Penang is without a doubt fabled for its historical buildings and beautiful temples. In Penang, you will see many beautifully designed temples scattered throughout its capital city of Georgetown. Han Jiang Ancestral Temple in Chulia Street is amongst one the countless beautiful temples in Penang that you could visit here.
The magnificent Han Jiang Ancestral Temple Penang was built-in 1870 whenever a sizeable amount of Teochew Chinese from the Chaozao province of China began to be in in Penang. Originally this Penang temple was called the Teochew Kongsi, functioning as a clan association building, before it was renamed to Han Jiang Ancestral Temple in 1935. Han Jiang Ancestral Temple is regarded as the best-maintained Teochew temple in most of South-east Asia and has won the 2006 UNESCO Asia-Pacific Award for cultural heritage conservation.
When you look at Han Jiang Ancestral Temple from the road you’d oftimes be correct in mistakenly assuming that Penang temple appears like any Chinese temple in this island state. However, once you step into this magnificent Penang temple you will feel like you’ve been transported back time especially once you go through the temple’s well-preserved 19th century architectures.
This Penang temple was originally designed with a four-point gold quadrangle design. Once the Teochew community in Penang had finally prospered, an ornate Chinese-style outer gate building was added to the Penang temple. Something you will be interested to understand about that Penang temple is so it has the largest entrance door in Penang when compared to another clan temple buildings in this island state cau doi. It can be one of many few temples that are allowed to own three doors rather than a couple of doors. The reason being the shrine of Shang Di Gong, the highest of the Chinese deity, is within the temple.
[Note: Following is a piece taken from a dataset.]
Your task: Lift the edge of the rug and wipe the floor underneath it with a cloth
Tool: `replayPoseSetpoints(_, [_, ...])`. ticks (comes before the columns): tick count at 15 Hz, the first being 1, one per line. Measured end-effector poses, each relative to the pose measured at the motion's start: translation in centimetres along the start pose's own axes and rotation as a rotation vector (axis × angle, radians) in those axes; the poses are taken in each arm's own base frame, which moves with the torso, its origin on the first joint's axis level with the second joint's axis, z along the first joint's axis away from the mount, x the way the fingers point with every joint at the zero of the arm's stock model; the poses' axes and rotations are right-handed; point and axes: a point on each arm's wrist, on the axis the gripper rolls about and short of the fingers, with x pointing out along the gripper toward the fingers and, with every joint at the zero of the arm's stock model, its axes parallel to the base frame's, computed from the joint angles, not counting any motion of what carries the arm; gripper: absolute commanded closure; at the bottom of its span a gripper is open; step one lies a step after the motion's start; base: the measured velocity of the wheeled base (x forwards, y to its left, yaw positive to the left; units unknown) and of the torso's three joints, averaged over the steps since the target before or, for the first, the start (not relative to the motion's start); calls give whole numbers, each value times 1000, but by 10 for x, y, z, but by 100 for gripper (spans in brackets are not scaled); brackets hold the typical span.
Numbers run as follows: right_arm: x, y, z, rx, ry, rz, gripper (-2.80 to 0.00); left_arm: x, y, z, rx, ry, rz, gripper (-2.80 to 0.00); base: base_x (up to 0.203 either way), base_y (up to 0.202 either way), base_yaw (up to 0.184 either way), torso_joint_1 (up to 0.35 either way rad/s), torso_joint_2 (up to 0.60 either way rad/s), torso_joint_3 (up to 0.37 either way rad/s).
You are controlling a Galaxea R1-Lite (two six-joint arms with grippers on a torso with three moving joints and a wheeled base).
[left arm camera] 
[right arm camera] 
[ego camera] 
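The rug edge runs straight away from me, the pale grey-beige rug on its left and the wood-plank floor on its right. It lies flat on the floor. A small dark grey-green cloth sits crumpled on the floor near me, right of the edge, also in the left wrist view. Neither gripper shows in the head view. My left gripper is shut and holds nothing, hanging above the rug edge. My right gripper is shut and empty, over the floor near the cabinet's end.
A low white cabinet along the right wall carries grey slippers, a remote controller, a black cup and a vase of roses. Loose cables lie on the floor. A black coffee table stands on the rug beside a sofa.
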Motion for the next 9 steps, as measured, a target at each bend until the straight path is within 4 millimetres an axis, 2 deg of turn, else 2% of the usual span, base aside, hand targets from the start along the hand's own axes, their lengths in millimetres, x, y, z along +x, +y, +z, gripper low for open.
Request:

Another interesting feature you will notice about that Penang temple is its not enough windows. This Penang temple four-point gold quadrangle design air-well is gourd-shaped which symbolises the holding of money. The absence of windows is believed to stop money from leaking out from the temple.
If you have a look as of this Penang temple massive main door panels, you will see that the panels are intricately decorated with the motifs of the imposing Door Guardians, Qin Shu Bao and Yuchi Gong, using their unique gold-coloured helmets. When you take pictures beside the doorway and compare your own height with it you will understand why the entrance door is known as the largest one in Penang.
If you turn your gaze upwards, you can see the normal Teochew architecture reflected in the rectangular spiral cross beams constructed above the key cross beam. Have a wander in to the outer hall with this Penang temple and you will see the beautiful altar dedicated to the Teochew patron deity who is called the Taoist god of the north. Additionally there are lots of stone ancestral tablets placed here. Above this altar is a published plaque with gold letterings.
The next hall with this Penang Temple houses the shrine of Shang Di Gong. You’ll notice that the big courtyard of the second hall is tiled with granite slabs and has several plants such as for example pomegranates, lotus and bamboos growing here. As you go through the gateway, you can see the statues of three carps. Meanwhile the rooftop is decorated with two beautiful statues of green dragons. It’s believed that once the carps jumped the gate they will be transformed into dragons.
You will see three altars with incense urns in this Penang temple third hall. Additionally there are ancestral tablets containing the names of the Teochew community’s forefathers and community leaders. From the numerous ancestral tablets placed here you are able to obviously have an expression that Han Jiang Ancestral Temple emphasises on honouring the legacy of the prior generations who made their house in Penang.